> _Exercise directions_: Could you show all lines in the entries below that contain the string "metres"?

== Data for review ==

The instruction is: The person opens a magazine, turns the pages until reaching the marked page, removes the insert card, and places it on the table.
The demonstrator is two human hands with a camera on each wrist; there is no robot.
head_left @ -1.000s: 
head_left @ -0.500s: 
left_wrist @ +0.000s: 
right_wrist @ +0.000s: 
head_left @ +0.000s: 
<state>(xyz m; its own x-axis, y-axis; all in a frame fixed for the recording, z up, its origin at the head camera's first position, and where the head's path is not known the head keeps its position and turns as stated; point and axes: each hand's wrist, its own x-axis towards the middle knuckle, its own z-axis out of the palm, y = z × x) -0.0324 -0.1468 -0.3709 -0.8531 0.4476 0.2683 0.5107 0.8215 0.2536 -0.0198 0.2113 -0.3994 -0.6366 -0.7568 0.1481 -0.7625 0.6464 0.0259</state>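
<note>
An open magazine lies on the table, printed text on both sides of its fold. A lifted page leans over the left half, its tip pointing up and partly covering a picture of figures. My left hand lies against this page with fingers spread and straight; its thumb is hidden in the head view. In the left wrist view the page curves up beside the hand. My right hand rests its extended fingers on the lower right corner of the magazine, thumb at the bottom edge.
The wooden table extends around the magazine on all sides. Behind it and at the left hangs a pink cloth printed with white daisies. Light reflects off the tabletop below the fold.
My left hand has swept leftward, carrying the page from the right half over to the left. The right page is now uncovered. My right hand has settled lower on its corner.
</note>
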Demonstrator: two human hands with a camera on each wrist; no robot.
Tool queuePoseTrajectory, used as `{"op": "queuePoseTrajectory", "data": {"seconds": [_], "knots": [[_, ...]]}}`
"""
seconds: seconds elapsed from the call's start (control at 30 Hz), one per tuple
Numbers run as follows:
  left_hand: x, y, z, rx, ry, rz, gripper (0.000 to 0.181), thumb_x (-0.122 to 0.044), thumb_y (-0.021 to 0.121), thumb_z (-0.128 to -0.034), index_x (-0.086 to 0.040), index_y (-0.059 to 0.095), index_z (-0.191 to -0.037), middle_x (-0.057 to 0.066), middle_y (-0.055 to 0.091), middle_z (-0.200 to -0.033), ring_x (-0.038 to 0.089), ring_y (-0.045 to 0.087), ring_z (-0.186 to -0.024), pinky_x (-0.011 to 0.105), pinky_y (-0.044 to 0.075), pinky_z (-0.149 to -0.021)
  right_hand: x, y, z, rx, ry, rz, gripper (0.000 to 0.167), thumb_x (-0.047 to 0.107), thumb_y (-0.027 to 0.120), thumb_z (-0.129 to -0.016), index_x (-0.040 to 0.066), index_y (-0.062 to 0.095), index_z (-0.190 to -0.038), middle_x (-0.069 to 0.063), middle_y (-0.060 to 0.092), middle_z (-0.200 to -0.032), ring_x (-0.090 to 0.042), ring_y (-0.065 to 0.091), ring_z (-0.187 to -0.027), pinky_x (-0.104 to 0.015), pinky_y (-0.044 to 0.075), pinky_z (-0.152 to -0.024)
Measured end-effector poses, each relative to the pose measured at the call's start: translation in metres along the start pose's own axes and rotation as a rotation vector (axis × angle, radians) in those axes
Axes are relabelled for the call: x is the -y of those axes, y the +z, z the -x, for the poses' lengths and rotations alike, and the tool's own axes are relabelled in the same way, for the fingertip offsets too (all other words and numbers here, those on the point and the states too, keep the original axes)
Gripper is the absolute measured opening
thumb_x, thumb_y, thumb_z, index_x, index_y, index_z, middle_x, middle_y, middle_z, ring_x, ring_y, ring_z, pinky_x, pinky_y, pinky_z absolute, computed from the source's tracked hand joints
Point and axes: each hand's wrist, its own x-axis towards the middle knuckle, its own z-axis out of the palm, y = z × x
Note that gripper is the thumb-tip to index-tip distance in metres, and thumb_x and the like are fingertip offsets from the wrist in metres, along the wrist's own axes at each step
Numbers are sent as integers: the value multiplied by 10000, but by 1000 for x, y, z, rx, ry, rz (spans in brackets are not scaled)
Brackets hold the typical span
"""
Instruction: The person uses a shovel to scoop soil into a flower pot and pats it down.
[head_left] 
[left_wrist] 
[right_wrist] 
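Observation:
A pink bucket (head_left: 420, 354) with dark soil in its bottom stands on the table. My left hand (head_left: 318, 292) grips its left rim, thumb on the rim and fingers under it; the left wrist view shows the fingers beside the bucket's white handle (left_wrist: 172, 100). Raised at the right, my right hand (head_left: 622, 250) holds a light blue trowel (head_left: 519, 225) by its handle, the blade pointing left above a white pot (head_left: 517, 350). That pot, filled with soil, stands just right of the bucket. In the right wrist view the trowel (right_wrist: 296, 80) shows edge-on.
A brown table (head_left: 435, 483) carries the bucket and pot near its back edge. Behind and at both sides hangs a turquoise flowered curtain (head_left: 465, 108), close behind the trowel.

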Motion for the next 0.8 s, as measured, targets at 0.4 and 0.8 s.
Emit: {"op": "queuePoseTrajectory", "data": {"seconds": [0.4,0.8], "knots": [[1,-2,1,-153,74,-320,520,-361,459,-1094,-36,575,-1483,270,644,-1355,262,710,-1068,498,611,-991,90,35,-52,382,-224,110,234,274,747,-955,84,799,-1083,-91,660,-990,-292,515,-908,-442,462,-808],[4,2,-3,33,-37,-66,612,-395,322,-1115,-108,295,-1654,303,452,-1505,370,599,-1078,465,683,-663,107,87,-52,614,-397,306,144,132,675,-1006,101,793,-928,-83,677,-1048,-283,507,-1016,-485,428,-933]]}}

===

> _Solution to the exercise_:
Measured end-effector poses, each relative to the pose measured at the call's start: translation in metres along the start pose's own axes and rotation as a rotation vector (axis × angle, radians) in those axes
Note that gripper is the thumb-tip to index-tip distance in metres, and thumb_x and the like are fingertip offsets from the wrist in metres, along the wrist's own axes at each step

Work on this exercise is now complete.